### TASK
The expected output is the data below, character for character, without its pictures.
### DATASET EXCERPT ###
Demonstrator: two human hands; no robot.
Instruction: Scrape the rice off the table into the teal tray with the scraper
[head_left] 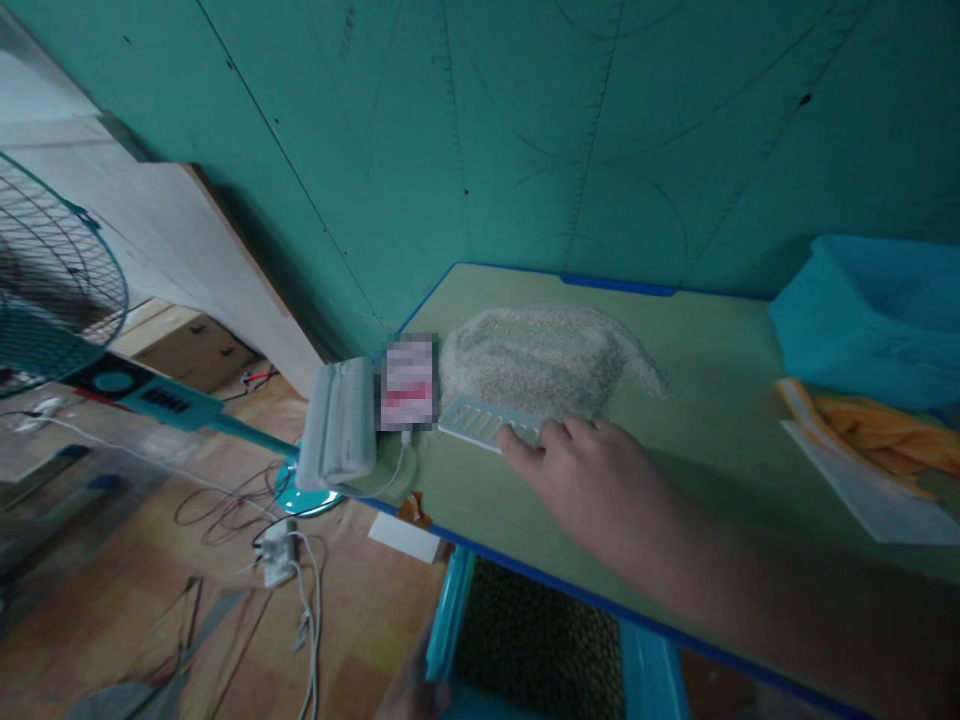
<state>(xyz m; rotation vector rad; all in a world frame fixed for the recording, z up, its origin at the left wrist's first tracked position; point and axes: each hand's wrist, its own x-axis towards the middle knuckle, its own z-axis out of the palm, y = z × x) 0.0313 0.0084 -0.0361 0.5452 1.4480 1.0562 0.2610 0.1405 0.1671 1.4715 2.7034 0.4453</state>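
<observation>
My right hand [574, 455] is closed on a white slotted plastic plate [472, 420], its fingers over the plate's right end. The plate lies low over the green tabletop [720, 430], against the near edge of a spread-out heap of pale grains [540, 350]. At the bottom, my left hand [416, 680] grips the left side of a blue bin [448, 610]; it is dim, and the frame cuts it off. Dark grains [540, 630] fill the bin, which stands below the table's front edge.
Left of the heap are a phone-like device [409, 383], its picture blurred out, and a white box-shaped object [337, 425]. At right lie a blue fabric basket [862, 320] and an orange cloth [877, 430]. A fan [56, 280], cables and a power strip [277, 552] are at left.
</observation>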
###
### YOUR SOLUTION
Demonstrator: two human hands; no robot.
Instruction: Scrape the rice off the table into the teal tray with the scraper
[head_left] 
<state>(xyz m; rotation vector rad; all in a world frame fixed for the recording, z up, its origin at the left wrist's first tracked position; point and axes: each hand's wrist, its own x-axis towards the middle knuckle, its own z-axis out of the palm, y = z × x) 0.0313 0.0084 -0.0361 0.5452 1.4480 1.0562 0.2610 0.1405 0.1671 1.4715 2.7034 0.4453</state>
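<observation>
My right hand [574, 455] is closed on a white slotted plastic plate [472, 420], its fingers over the plate's right end. The plate lies low over the green tabletop [720, 430], against the near edge of a spread-out heap of pale grains [540, 350]. At the bottom, my left hand [416, 680] grips the left side of a blue bin [448, 610]; it is dim, and the frame cuts it off. Dark grains [540, 630] fill the bin, which stands below the table's front edge.
Left of the heap are a phone-like device [409, 383], its picture blurred out, and a white box-shaped object [337, 425]. At right lie a blue fabric basket [862, 320] and an orange cloth [877, 430]. A fan [56, 280], cables and a power strip [277, 552] are at left.
</observation>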

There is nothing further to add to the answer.